The article states that for around $20,000 worth of Bitcoin, a series of databases can bought from the Dream Market Tor-based marketplace. The data sets include 162 million datasets from Dubsmash, 151 million from MyFitnessPal and 92 million from MyHeritage.

That’s a significant discovery – we now know that massive datasets, which could enable huge levels of identity theft or even direct theft – are going for a mere $20,000. It also makes explicitly clear the direct impact of what happens when a website suffers a data breach. You can be sure that, if your details appear on Have I Been Pwned (which it probably does), some of your personal data has appeared on these sites and may well have been bought and sold.

The buyers of this stolen data, The Register says, are “spammers and credential stuffers” – which explains the data’s low price. It also explains the data’s use.

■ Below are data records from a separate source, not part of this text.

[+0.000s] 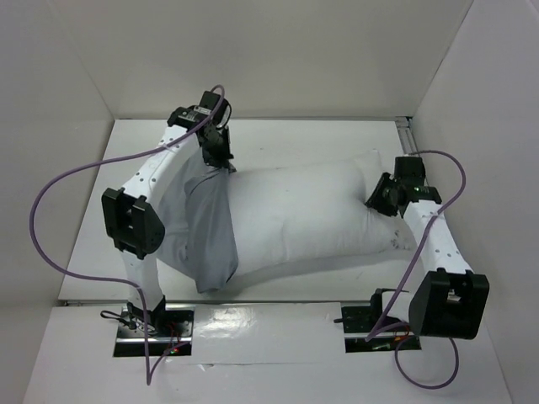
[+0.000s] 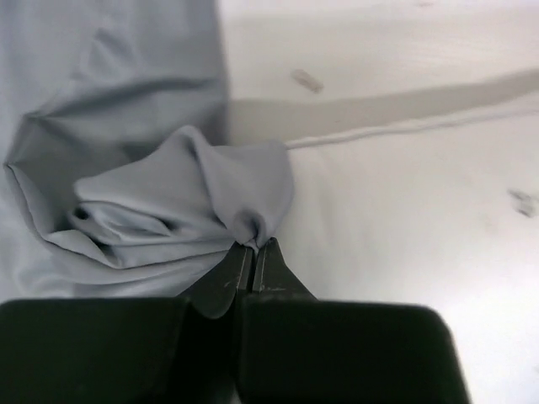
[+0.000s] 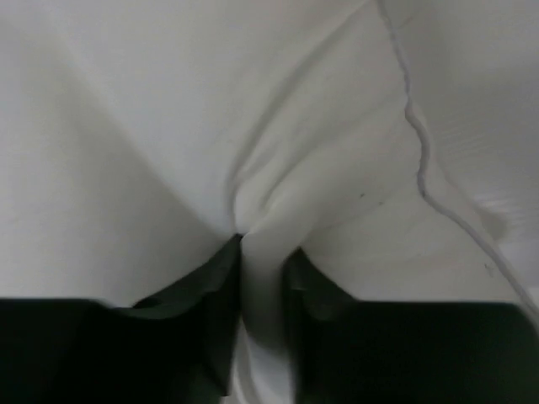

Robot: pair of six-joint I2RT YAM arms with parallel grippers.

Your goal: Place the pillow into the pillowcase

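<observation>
The white pillow [image 1: 307, 210] lies across the middle of the table, and its left end sits inside the blue-grey pillowcase [image 1: 206, 240]. My left gripper [image 1: 221, 160] is at the far edge of the pillowcase's mouth. In the left wrist view this gripper [image 2: 253, 246] is shut on a bunched fold of the pillowcase [image 2: 152, 202], with the pillow [image 2: 404, 227] to its right. My right gripper [image 1: 379, 199] is at the pillow's right end. Seen from the right wrist, the gripper [image 3: 263, 244] pinches a ridge of the pillow [image 3: 168, 109] between its fingers.
White walls close in the table [image 1: 126, 160] at the left, back and right. A metal rail [image 1: 406, 126] sits in the far right corner. Purple cables [image 1: 50, 194] loop beside each arm. The arms' base plates [image 1: 152, 324] stand at the near edge.
</observation>
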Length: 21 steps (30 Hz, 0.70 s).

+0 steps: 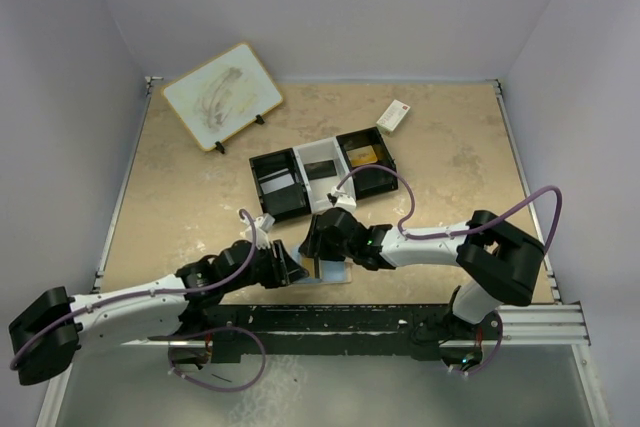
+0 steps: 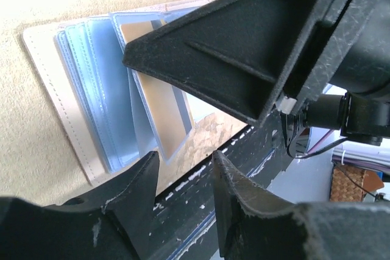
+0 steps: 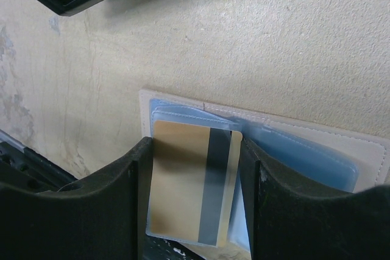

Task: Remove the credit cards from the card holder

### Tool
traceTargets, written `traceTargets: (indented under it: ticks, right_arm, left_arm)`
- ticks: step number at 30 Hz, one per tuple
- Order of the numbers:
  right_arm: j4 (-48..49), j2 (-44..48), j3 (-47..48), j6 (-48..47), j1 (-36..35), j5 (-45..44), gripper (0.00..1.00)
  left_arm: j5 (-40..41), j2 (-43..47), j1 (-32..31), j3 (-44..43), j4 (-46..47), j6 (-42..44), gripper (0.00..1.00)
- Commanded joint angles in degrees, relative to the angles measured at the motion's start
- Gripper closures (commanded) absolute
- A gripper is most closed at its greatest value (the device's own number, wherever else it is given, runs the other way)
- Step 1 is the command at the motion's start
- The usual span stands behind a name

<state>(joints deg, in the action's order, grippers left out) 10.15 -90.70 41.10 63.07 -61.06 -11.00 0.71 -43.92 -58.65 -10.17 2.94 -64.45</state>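
The card holder (image 1: 338, 272) lies open near the table's front edge, tan outside (image 2: 46, 83) and pale blue inside (image 3: 317, 156). Its clear sleeves fan out toward the edge. A gold credit card (image 3: 183, 181) with a dark stripe sits in one sleeve. My right gripper (image 3: 196, 144) is shut across that card's width, one finger on each long side. From the other side, my left gripper (image 2: 184, 165) stands open just short of the sleeve's end (image 2: 167, 150), with nothing between its fingers. In the top view the two grippers (image 1: 292, 269) (image 1: 322, 247) meet over the holder.
A black-and-white three-compartment tray (image 1: 298, 152) sits just behind the grippers, with a gold card (image 1: 362, 156) in its right compartment. A white box with a red mark (image 1: 393, 115) lies further back, and a small whiteboard on a stand (image 1: 222, 95) at the back left. A black rail (image 1: 400, 322) runs along the front edge.
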Motion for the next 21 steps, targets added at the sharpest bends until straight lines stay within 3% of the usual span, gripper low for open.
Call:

As The Register explains: “Someone buying the purported 500px database could decode the weaker passwords in the list, because some were hashed using the obsolete MD5 algorithm, and then try to use the email address and cracked password combinations to log into, say, strangers’ Gmail or Facebook accounts, where the email address and passwords have been reused.”

That’s a scary thought. Equally scary, for the companies that own these websites, is the backlash that a hack causes. There are a multitude of consequences for companies that have data stolen, but the two main negative effects are arguably PR and regulatory.

Most of the companies that replied to The Register’s enquiries said something along these lines: “Our engineering team is currently investigating and if we can confirm there was a breach we will take the necessary steps to inform our users as per GDPR standards.” (That was a spokesperson for 500px).

Most of the statements, then, look to assure users and the press that the companies involved are investigating and will do what they need to do from a legal perspective. The reason for this, of course, is that the GDPR requires companies to inform both customers and regulators within a certain time frame once they become aware of a data breach – so by releasing statements such as these they are killing two birds with one stone.


But looking at some of the reaction to The Register’s article, it is clear that there are divergent views on the conduct of companies like this in instances such as these. Some argue that a lack of skills and proper management has led to the leaks and as such, the “incompetence” of the people involved should be punished.

Others argue – as perhaps many would agree – that data breaches are nearly inevitable. This is particularly clear when you consider the often-quoted proverb about hackers only needing to be lucky once, while security teams need to get it right every time. The logic of this suggests that data breaches will, indeed, be nearly inevitable, and there is therefore more to be learnt from the reaction of the company to a data breach than any preventative action it takes.

What some commentators argue is that the attitude of company executives is key. Data is highly valuable and highly personal, they say, so any executive that presents an uncaring attitude to this issue is far more damaging than one which presents a lack of knowledge. Executives can’t be expected to understand the technical aspects of data security, observers say, and so as long as they properly prioritise it, perhaps we should sympathise with them.

Sympathy for the devil

One group that most would agree we should not sympathise with is the hackers and data-sellers. The Register had an unusual encounter with the seller, in which he or she went on record to explain the motivations behind a criminal career.

“I don’t think I am deeply evil,” they told The Register. “Security is just an illusion. I started hacking a long time ago. I’m just a tool used by the system. We all know measures are taken to prevent cyber attacks, but with these upcoming dumps, I’ll make hacking easier than ever.”

We’ll leave it to you to decide where you fall on data thieves such as these.